Chinato di Mauro Vergano: capolavoro del Piemonte
Il Chinato di Mauro Vergano è un grandissimo vino italiano. Base nebbiolo e poi spezie, erbe aromatiche, poco zucchero e tanto amore.
Una ricetta classica, ma antica, che ripercorre le orme dei vecchi vini chinati piemontesi che da secoli deliziano i nostri palati.
Ma questo Chinato di Mauro Vergano, probabilmente la sua opera più riuscita, completa e intrigante.
Vi starete chiedendo perché è così buono questo Nebbiolo chinato, perché la base è un Nebbiolo di ottima struttura, ma non il classico Barolo. Poco importa, il risultato è eccezionale.
La finezza del vino, i tannini ancora vigorosi, ma ben definiti, il corredo di spezie e le profonde suggestioni floreali ed erbacee che fondono insieme creano una sinfonia di rara eleganza.
È come uno spartito, tante note, tanti sapori, ma la somma del tutto è orecchiabilissima, delicata, melodiosa, si dipana con leggerezza e grazia.
C’è sicuramente una nota predominante di radici come liquirizia, china e rabarbaro, tuttavia l’armonia che si crea con il Nebbiolo, vino già pieno di questi profumi, è stupenda.
Non c’è molto da dire sul Chinato di Mauro Vergano, se non che è un capolavoro di oreficeria enologica, la profondità aromatica è pazzesca, ma sempre misurata, tutto, ogni singolo dettaglio è curato, pesato, frutto di una ricetta e ricerche certosine. Ma la vera differenza è il vino base, che prima di tutto è un prodotto di grande qualità, un vino vero, e quindi riesce a sorreggere questa notevole mole di suggestioni aromatiche.

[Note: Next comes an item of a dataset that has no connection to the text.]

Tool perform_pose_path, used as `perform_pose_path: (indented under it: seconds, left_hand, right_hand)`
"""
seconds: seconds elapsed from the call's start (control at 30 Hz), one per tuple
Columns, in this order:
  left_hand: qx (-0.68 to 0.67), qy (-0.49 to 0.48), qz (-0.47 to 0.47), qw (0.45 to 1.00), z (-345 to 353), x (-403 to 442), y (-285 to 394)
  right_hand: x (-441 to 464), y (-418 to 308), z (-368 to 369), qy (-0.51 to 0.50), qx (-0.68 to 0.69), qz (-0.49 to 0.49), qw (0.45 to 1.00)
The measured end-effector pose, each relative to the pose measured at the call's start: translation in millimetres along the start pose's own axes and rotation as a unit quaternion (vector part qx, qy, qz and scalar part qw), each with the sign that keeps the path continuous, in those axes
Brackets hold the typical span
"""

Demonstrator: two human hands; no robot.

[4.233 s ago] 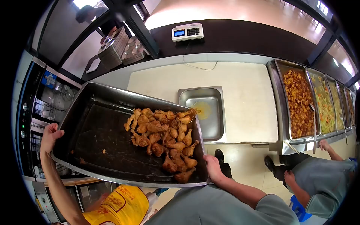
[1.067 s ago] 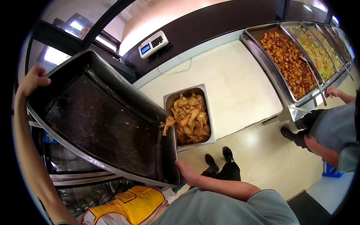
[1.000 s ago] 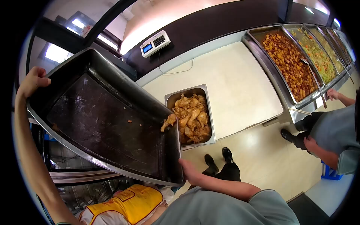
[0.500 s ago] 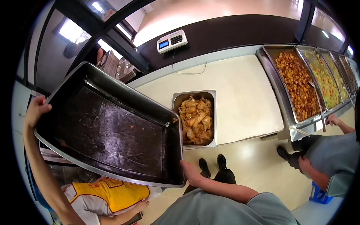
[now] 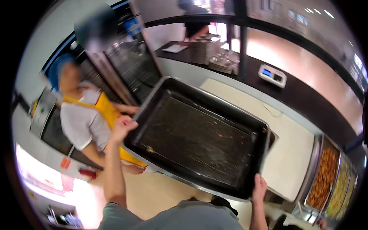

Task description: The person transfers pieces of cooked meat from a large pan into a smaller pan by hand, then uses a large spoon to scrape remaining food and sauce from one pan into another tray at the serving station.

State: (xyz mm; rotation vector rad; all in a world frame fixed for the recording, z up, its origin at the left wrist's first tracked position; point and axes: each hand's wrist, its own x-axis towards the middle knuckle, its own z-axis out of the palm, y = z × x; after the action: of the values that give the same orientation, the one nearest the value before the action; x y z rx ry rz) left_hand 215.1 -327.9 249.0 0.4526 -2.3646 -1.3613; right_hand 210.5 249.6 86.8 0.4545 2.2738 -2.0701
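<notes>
Between my hands I hold a large dark baking tray with a metal rim and a few food scraps on its bottom. My left hand is closed on its left rim. My right hand grips the right end near the front corner. The tray hangs tilted in front of my body, over the floor and the near edge of the pale counter. Most of the smaller metal pan on that counter is hidden behind the tray.
A person in a yellow apron and blue cap stands close on the left, beside a tall rack. Food pans line the counter at right. A white keypad device and stacked metal trays sit on the dark ledge.
My view has swung left, bringing the apron-wearing person and the rack into sight. The baking tray has moved away from the pan of chicken pieces, still held in both hands.
</notes>
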Motion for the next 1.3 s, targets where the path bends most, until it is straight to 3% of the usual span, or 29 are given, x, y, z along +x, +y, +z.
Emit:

Preparatevi, perché se siete abituati ai vermouth classici da battaglia o ai Baroli chinati che vi regalano di solito a Natale nelle ceste regalo, questo vi sconvolgerà la vita e non tornerete più ai prodotti industriali. Una volta assaggiato vi ruba il corazon.
Il bouquet
La semplicità con cui ti attira e strega il naso fa quasi paura. È un caleidoscopio turbinante, pieno di infinite sfumature, con un ritmo felpato che non ti lascia più. Passa dai fiori all’alloro, ti titilla con anice, liquirizia, genziana e poi ecco il frutto del Nebbiolo, caldo ed etereo che si fa sentire. Ancora richiami terrosi, intrecciati a note speziate dolci come cannella e altre più mature di macis e cardamomo. La persistenza è eccellente, la finezza unica: semplicemente favoloso.
Il sapore
In bocca è ben equilibrato, con il giusto piglio amaro che resta in sottofondo, il calore del Nebbiolo che accarezza il palato, una sapidità appena accennata e buon brio zuccherino. Nel complesso è strutturato e tenace, ma ben rifinito, dotato di equilibrio e spinta, non si siede mai, non è compiaciuto o stucchevole. Anzi la naturalezza di beva è encomiabile, un punto di forza, soprattutto considerata la quantità di sapori che sono presenti nel calice.
Sintetizzando è uno dei migliori vini del Piemonte, l’opera di un grande artigiano del vino. Coraggioso e sprezzante: non fate l’errore di pensare che i vini chinati siano prodotti noiosi e assaggiate questo capolavoro.
Prezzo
40 euro, il giusto prezzo per un elisir prezioso.